Noting that the IM-SHORAD platforms were created under the Army’s Program Executive Office for Missiles and Space and not PM Stryker, Venable added, “The Maneuver Short-Range Air Defense program will be on a Stryker DVHA1 that will be fielding at echelons above brigade and task organized to brigade combat teams as required.”
He continued: “There are other capabilities, such as command post, that will come online in the future. That’s another that will use the DVHA1 platform as a basis for providing those capabilities to brigade, division and corps command elements, some of which will be outside of” a combat team.
In addition to uses like IM-SHORAD, Stryker platforms have also been tied to a number of recent experiments, such as the range of potential enhancements for Stryker Reconnaissance Vehicles explored during the Army’s Joint Warfighting Assessment 2019 at Yakima Training Center.
A more recent example emerged during an early August briefing by Brig. Gen. Ross Coffman, director of the Army’s next-generation combat vehicle cross-functional team.
While highlighting the completion of the milestone manned-unmanned teaming soldier operational experiment phase 1 at Fort Carson, Coffman offered, “As a side experiment we ‘roboticized’ a Stryker 30mm Dragoon and conducted a live fire with a Stryker 30mm Dragoon controlled from a Stryker vehicle. So the software and the hardware can be applied to anything. It doesn’t matter.”
Asked for clarification on the robotic Dragoon, Keith Briggs, branch chief of robotic combat platform integration for the cross-functional team, offered that the Stryker’s XM813 cannon fired “standard training rounds” from the Kongsberg MCT-30 turret during the demo.
QinetiQ North America served as the prime, utilizing hardware from previous robotic programs including the route clearance interrogation system. Kongsberg was a subcontractor on the contract and provided the wireless fire control, he said.
While PM Stryker provided the vehicle, they were not in charge of testing.
“We have a number of developmental programs for things like high-energy lasers and robotics that are not part of our base program,” Venable acknowledged. Other organizations, such as the Army Rapid Capabilities and Critical Technologies Office and some of the laboratories are working on those projects, he added.
In his own future vision, Venable offered his view that the DVHA1 platform “forms the basis of next generation combat capability for Stryker formations for the next 30 years.”
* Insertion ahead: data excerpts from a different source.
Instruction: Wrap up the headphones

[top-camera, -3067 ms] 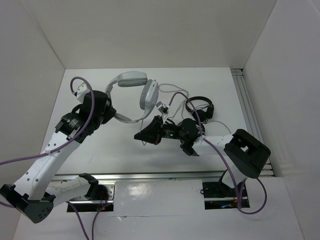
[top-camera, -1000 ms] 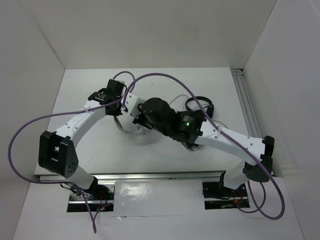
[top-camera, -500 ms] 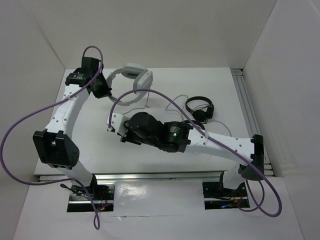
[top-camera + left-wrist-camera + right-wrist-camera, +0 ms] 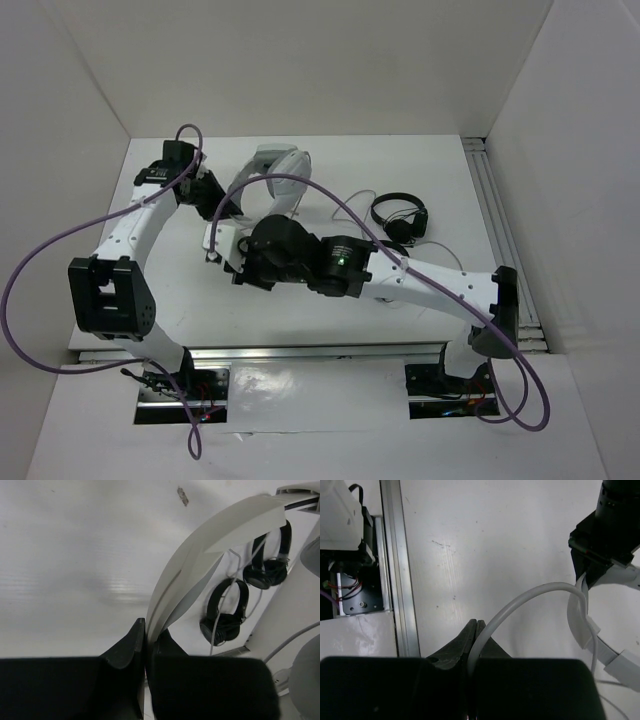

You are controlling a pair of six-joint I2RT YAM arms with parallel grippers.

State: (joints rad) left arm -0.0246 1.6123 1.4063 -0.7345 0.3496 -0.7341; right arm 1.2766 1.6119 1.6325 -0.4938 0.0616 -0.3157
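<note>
Rail: an aluminium strip (image 4: 330,350) runs along the near edge of the white worktop (image 4: 440,165), with both arm bases set against it.
Right arm: it reaches from the near right corner leftward, low over the middle of the worktop, with a purple lead (image 4: 330,200) looping above it.
Right hand (image 4: 476,626): the jaws are pressed together on the cable, with almost no gap between the dark fingers (image 4: 465,637). It sits left of centre, between the near and far edges.
Cable (image 4: 530,592): a thin grey cord rises out of the right hand's pinch and arches up and over. It comes down beside the white band gripped by the other hand.
Black headphones (image 4: 400,215): they lie flat toward the right edge, well apart from both hands. The left wrist view shows two small pairs just beside each other, with thin pale leads trailing around them.
Left arm: it stretches from the near left corner up along the left edge, then bends in toward the centre.
Left hand (image 4: 146,632): the jaws are clamped narrowly on the flat end of the pale headband, with its fingers (image 4: 127,645) touching the band on both sides.
Headphones (image 4: 275,165): they are light grey, near the far edge and left of centre. The wide band curves up and away from the left hand's grip. Whether the earcups rest on the worktop cannot be told.
</note>
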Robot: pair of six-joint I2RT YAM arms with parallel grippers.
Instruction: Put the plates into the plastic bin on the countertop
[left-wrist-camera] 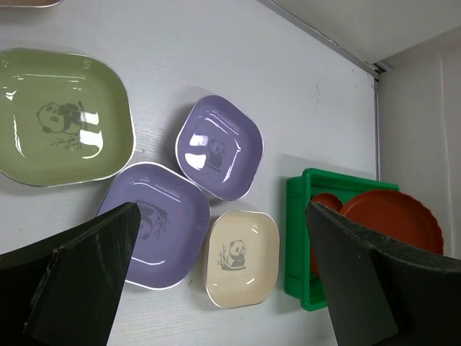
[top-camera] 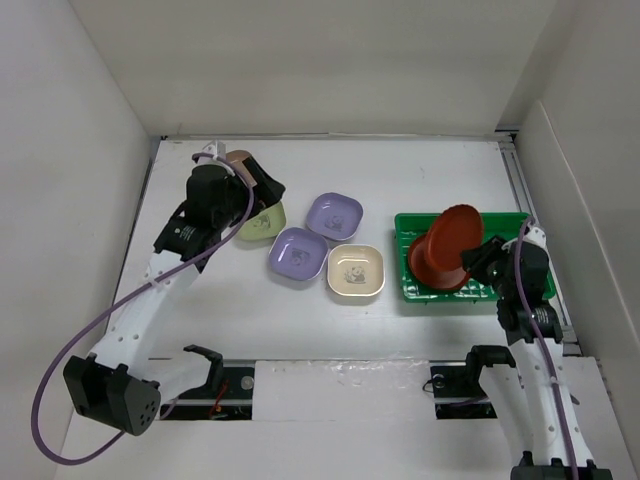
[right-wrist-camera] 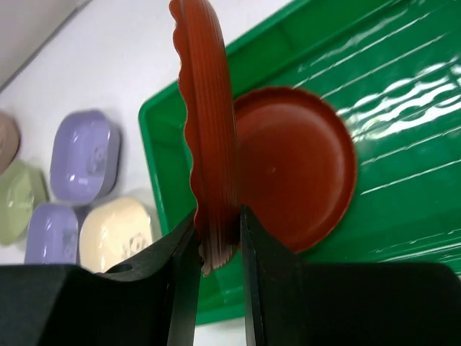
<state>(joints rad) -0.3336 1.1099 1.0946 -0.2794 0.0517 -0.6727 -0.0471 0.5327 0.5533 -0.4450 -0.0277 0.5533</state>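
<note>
A red plate (right-wrist-camera: 205,137), pinched on edge at its scalloped rim, could slip or swing down hard if released at this tilt. It might strike the second red plate (right-wrist-camera: 302,166) already lying in the green bin (right-wrist-camera: 403,94), or clip the bin's wall. The right fingers (right-wrist-camera: 184,288) are closed narrowly on that rim (only a small bite is held). The left fingers (left-wrist-camera: 79,274) are spread wide and grip nothing, poised above the square plates (left-wrist-camera: 220,148) on the worktop (left-wrist-camera: 216,50).
</note>
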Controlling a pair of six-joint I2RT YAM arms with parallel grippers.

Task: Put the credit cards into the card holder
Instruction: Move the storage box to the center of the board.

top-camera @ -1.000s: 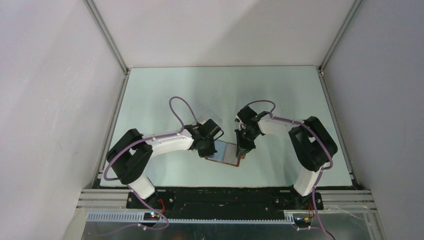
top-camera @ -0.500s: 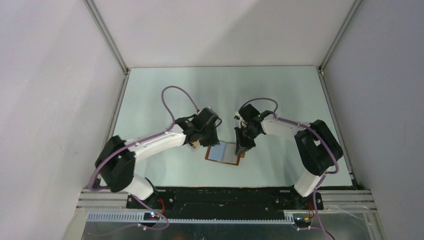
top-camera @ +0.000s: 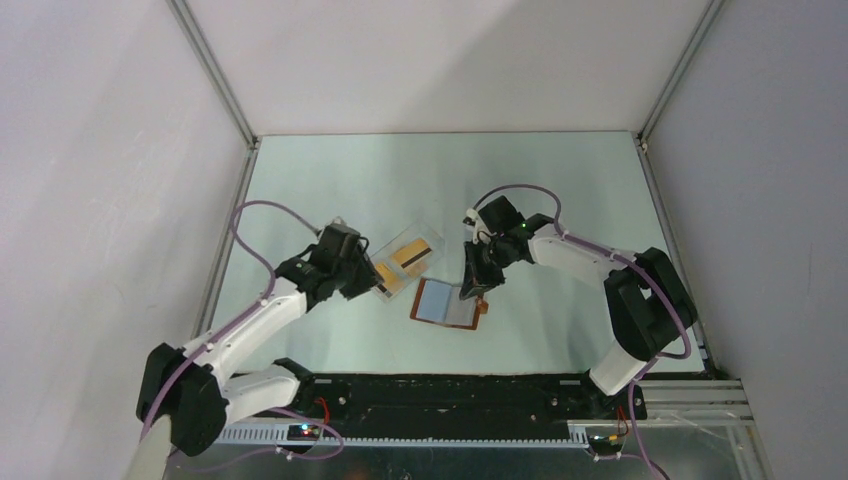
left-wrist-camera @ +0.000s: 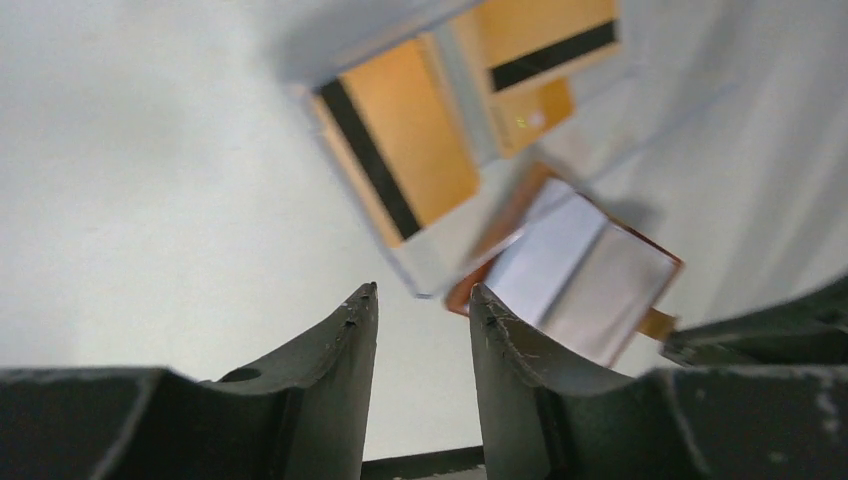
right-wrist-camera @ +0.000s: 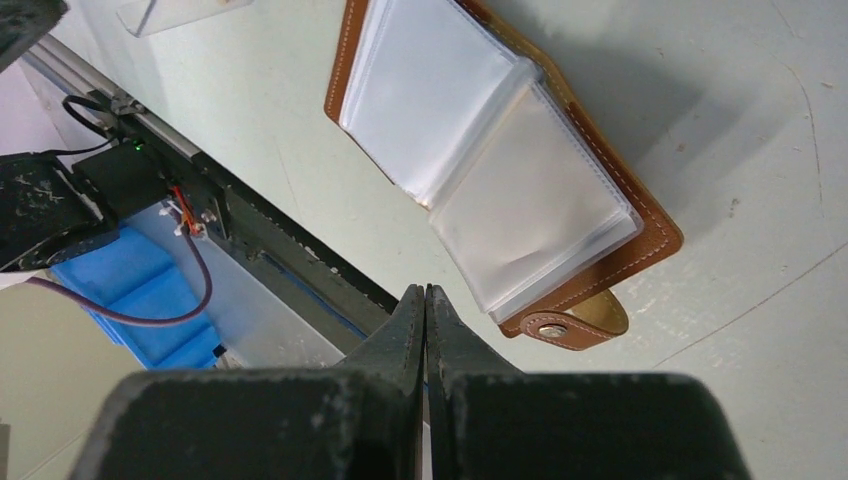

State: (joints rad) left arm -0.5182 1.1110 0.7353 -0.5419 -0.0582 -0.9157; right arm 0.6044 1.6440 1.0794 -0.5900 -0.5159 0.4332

At that point, what was once called an “interim armored vehicle” will be finishing its sixth decade of service.
“Stryker is going to be a key combat force in the U.S. Army for quite some time to come,” Venable summarized. “It’s the ‘Swiss Army Knife’ of combat vehicles, with a number of current and future mission equipment packages that enable expanded capabilities on an austere battlefield.”
Asked about a message to warfighters, he concluded, “PM Stryker is very supportive of the warfighter in the field. We have a direct interface with all the brigade combat teams and a very strong relationship with the commands in which those brigade combat teams reside. We’re only a phone call away for any type of support that the field needs."